I'm going to apologize for the long winded post and its going to be a dump of info for context.

We've had our 2011 EXL for about 6 yrs now with 105k miles on it (its a US model and we live in Canada)
Since about 2 months into ownership the frontend always felt off to me, best way to explain it is something is sloppy/weak, like when you have bad stabilizer end links or tie rods etc. starting off noises, going over jumps and so on...
We had some 3rd party extended warranty on it (for whatever it was worth), so for the first year it was in and out of Honda a lot, to the point where i felt parts were randomly replaced.
Fast forward to now, it still feels like an old clunker and I have zero faith in my Honda dealership (even having a red seal tech look at it) esp being out of warranty, so looking to the community for things to look for and replace my self (if need be).

Here is a list of all the replaced components in the order they were done by the dealership:
1) installed aftermarket (AM) steering rack
2) installed OEM steering rack (as the problem came back 3 months later) - I see in the Honda invoice they noted reusing the inner tie rods on the new OEM rack...
3) installed new AM CV shafts (set 1) - they have lifetime warranty
4) installed new AM CV shafts (set 2) and new AM stabilizer end links
5) installed OEM rear and right side motor mounts - this prompted me to installed VCM tuner II
6) installed new AM drivers side CV shaft
7) installed OEM front quick struts - i swapped these out myself

I had the van on front jacks stands this morning and here are the things I checked:
  • the CV shafts have play back and forth and side to side - I'm not sure if it should be rock solid or not, suspect some play. Also the passenger CV boot is now torn.
  • stabilizer bar and endlinks did not have any play when I moved them around, i suspect load on them should be reduced when on stands and this is an adequate test?
  • looked at the stabilizer bar bushings, and appeared ok, again no see or heard play
  • lower control arm bushings have some cracking, but appear to be intact
  • no visual breaks or leaks in the tierods or ball joints boots
  • drivers side transmission mount (not sure if there are more then 1) visually looked ok, but no idea how to test properly

Additional info that might help:
  • shifting into gears from park is loud (IMO)
  • when down shifting around 35-40km/h seems hard and felt more then any other gear - just did a drain and flush with DW1 thinking it could be the fluid here, I have 2 more to do in the near future
  • turning the steering wheel from side to side very quickly when parked can hear some clunking/play

I don't want to start replacing parts, but I'm willing to put the time in if I can confirm things are shot.
My gut is telling me either I have really bad luck with CV shafts (or/and likely they are complete AM junk) or something else is wearing things prematurely - motor or transmission mounts?

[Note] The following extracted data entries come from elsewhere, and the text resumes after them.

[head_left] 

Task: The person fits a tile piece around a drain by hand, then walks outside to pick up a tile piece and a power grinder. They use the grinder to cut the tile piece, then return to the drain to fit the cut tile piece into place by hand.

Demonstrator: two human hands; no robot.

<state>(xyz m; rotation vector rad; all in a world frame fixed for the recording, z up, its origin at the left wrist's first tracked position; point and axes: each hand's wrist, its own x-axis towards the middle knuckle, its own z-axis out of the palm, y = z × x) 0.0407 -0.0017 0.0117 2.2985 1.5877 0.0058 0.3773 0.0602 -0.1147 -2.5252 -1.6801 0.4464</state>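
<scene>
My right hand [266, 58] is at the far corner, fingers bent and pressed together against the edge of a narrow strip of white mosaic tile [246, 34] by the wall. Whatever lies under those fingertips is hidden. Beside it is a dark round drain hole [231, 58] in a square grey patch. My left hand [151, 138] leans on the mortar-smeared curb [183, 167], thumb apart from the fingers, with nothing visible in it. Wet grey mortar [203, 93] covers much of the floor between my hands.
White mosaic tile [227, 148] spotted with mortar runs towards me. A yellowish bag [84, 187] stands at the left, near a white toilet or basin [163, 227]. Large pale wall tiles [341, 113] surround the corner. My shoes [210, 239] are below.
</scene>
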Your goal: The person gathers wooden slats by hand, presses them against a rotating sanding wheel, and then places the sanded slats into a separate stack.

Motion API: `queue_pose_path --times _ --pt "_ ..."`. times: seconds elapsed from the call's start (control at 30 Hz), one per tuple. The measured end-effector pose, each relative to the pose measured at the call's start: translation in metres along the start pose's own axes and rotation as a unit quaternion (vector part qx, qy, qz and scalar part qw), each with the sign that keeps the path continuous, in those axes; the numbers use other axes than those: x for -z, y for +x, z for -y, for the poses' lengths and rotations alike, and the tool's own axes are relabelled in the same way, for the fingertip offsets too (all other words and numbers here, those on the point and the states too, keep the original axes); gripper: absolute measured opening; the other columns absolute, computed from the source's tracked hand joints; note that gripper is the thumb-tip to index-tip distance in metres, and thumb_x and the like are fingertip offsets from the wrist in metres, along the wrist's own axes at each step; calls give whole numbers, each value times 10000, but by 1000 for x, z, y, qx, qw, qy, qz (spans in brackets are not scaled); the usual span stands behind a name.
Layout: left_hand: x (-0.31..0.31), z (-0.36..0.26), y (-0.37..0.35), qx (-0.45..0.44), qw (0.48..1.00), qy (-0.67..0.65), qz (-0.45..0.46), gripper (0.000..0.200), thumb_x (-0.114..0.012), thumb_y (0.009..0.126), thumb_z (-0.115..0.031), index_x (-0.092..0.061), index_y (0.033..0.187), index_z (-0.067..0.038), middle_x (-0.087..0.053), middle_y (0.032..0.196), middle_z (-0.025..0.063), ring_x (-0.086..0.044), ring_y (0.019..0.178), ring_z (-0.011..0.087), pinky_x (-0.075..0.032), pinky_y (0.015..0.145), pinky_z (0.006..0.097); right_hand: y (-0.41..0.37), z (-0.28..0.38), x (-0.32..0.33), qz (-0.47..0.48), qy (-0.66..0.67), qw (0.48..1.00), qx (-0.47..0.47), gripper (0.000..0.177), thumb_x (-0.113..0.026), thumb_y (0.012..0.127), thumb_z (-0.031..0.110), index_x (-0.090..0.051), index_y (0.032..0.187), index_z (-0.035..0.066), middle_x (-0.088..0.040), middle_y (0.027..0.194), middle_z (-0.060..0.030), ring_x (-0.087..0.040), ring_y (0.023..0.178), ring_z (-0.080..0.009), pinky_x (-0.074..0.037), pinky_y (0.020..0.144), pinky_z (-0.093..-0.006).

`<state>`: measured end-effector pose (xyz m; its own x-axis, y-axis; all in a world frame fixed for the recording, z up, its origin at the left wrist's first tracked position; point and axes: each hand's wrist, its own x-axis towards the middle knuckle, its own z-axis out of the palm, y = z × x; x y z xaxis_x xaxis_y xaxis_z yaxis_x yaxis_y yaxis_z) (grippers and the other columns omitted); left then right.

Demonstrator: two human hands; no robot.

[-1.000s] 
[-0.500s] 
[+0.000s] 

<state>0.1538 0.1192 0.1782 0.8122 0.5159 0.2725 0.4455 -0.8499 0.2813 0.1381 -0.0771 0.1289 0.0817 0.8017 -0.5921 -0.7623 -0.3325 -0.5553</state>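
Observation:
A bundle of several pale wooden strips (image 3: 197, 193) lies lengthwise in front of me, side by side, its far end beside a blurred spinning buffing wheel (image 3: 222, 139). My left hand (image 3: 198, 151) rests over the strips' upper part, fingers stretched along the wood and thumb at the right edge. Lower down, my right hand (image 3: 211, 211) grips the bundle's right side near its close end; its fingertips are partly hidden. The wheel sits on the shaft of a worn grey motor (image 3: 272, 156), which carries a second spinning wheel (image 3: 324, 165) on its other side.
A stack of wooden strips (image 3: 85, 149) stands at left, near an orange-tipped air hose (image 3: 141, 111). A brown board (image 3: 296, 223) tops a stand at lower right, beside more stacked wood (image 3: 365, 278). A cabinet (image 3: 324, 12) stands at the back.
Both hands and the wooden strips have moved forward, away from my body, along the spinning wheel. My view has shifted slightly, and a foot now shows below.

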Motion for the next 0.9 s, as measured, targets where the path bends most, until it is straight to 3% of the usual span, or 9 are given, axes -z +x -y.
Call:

Looking for advice on how to check things properly and how much play should be in CV shafts.
My sister in-law has a 2019 and it didn't feel much play on them - but its also a different generation and may not directly apply.

Really I just want this van to feel tight and last us another 3-5 yrs trouble free :(
As of now, this thing does not hold up to the honda quality i've been used to, heck my buddy's 2013 grand caravan feels better then this thing...

Any info would be appreciated.

Thanks!
I'm surprised your dealer is willing to install after market parts. What does it mean to have the frontend off? Are you getting a vibration? Wandering? It should like the techs you are working with are only guessing and replacing parts. If it was me, I would start by checking the alignment and then check the tires.

CV axles do have side to side play. They should not have up down play.
You should check the sway bar end links when the car is on the ground. When up in the air the weight of the suspension may mask play. Turn your wheel all the way in one direction and grab the end link and see if there is play.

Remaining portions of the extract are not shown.